Yes, when the lamp goes out, darkness certainly comes in. It is not that darkness puts out the lamp; the lamp goes out, and then darkness enters.
Religion’s lamp was not put out by atheism; the lamp went out — therefore atheism appeared. Spirituality was not extinguished by materialism; spirituality went dim — therefore materialism is. Then whose doing is it? For when one says that atheism and materialism are destroying religion, he does not realize he is declaring religion weak and atheism strong. He does not know he is not speaking in favor of religion but against it. He is admitting that the forces of darkness are greater than the forces of light.
And if darkness is more powerful and can extinguish light, then remember, there is no possibility for light ever to shine in this world. Because darkness will always blow it out; you light it, and darkness will put it out. If atheism can wipe out religion, then there is no possibility left for religion to be born again.
But I say, the very premise is wrong, the argument false, the logic deceitful. It is the same kind of logic we Indians also use in another matter.
Ask us Indians — ask ourselves — why did we become weak? Why did we become so degraded and destitute upon this earth?
We will immediately say: the Muslims came, they defeated us and weakened us. The English came, they enslaved us and weakened us. Because of a thousand years of slavery we have become degraded and destitute.
That argument is just as false. No one becomes weak because of slavery; whoever is weak becomes a slave. Does slavery make anyone weak? Weakness certainly brings slavery. Does slavery make one degraded and destitute? The degraded do become slaves.
But in these arguments there is cleverness — cunningness, subtle craftiness. With such arguments we save ourselves and shift the responsibility onto others.
Whenever the religious leaders of the world and the so‑called religious people heap this responsibility upon the atheists, the irreligious, the materialists — saying, ‘Because of you life is being ruined, light is being extinguished’ — they are using a trick. They want to divert your attention from the fact that because of them, because of the religious, because of the priests, because of the sects, because of Christians, Hindus, Muslims, Jains and Buddhists, the lamp of religion has gone out. To hide this fact, blame is thrown upon others. And atheists have no organization anywhere to protest. They have no scripture, no temple, to raise an objection. Materialists have no sect to counter. So the statement is quietly accepted. On one‑sided testimony, the verdict is believed!
In this first talk I want to tell you that there is no hand greater than that of the religious leaders, the priests, the temples and mosques, than that of Hindus and Muslims, Christians and Jains, in breaking man’s connection with God. And if this earth is to be rejoined to the Lord, then we will have to fold our hands and step away from a few things. We will have to step away from sects if we wish to witness the birth of religion. And the ‘religious leader’ will have to be bid farewell if we wish to raise our eyes toward the vision of the Lord.
Why do I say this?
I say it because whenever anyone turns love into a business…
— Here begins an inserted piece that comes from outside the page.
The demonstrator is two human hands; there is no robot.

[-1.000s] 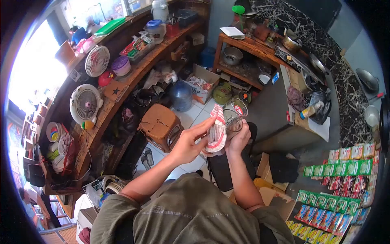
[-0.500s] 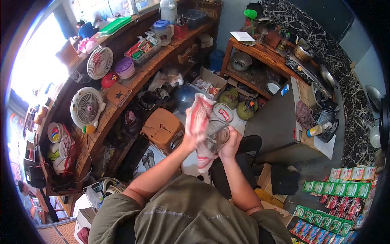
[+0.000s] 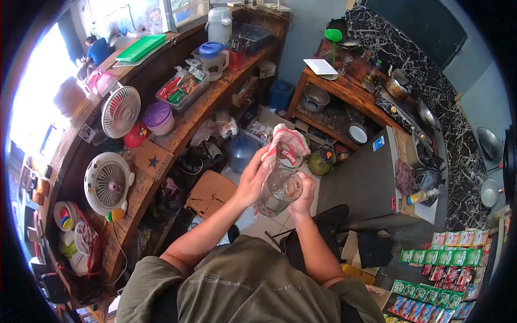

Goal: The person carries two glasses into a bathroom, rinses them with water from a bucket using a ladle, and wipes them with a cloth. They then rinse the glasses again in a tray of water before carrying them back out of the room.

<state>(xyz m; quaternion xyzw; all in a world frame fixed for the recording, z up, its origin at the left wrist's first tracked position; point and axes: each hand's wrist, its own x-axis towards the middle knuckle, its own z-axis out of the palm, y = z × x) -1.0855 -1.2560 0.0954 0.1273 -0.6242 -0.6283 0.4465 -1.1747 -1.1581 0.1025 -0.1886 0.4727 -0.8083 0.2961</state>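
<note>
A clear glass mug (image 3: 277,189) is held up in front of my body, its bottom or rim partly facing me. My right hand (image 3: 303,195) is closed round the mug's right side. On the other side my left hand (image 3: 254,180) grips a red-and-white striped cloth (image 3: 290,141) bunched against the glass. The cloth rises above the mug, and a small red label shows beside it. Part of the mug's left side is behind my left hand's fingers.
A curved wooden counter (image 3: 186,126) with two fans, a purple tub and a jug runs along the left. Ahead stand a wooden shelf (image 3: 336,116) and a grey refrigerator (image 3: 358,175). Sachets (image 3: 441,257) hang at lower right. A person (image 3: 98,49) sits far left.
The cloth has shifted from over the mug to its upper left side, and the glass shows more. My view has turned slightly, and the brown stool sits lower left behind my arm.
</note>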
The business of love, first of all, cannot be. Love can never be a trade. You cannot buy it in a shop. But if someone opens a shop of love and sells love, know well that deception is afoot. And if you take what you buy in that shop to be love, then understand too that the love which could have been available to you will never become available.
If the business of love is impossible, how can there be a business of prayer? Prayer is but love in its vastness. If love cannot be bought in the marketplace or at a counter, how can Paramatma be obtained there?
Yet there are shops selling God, which we call ‘religions.’ There are shops selling God, which we call temples and mosques, Shiva‑shrines and gurudwaras. There are shopkeepers selling God, whom we call gurus, priests, pastors, and the like. All these have raised a wall between man and the Lord, making union with Him difficult.
How have they raised this wall?
They have raised it with great cleverness. The first brick of this wall is this: all the gurus of the world have gone hoarse shouting one thing — that it is very difficult to attain God. For three thousand years this propaganda has echoed around the world: God is extremely rare, very hard to attain. Do you know that this very statement has laid the strongest stone between man and God?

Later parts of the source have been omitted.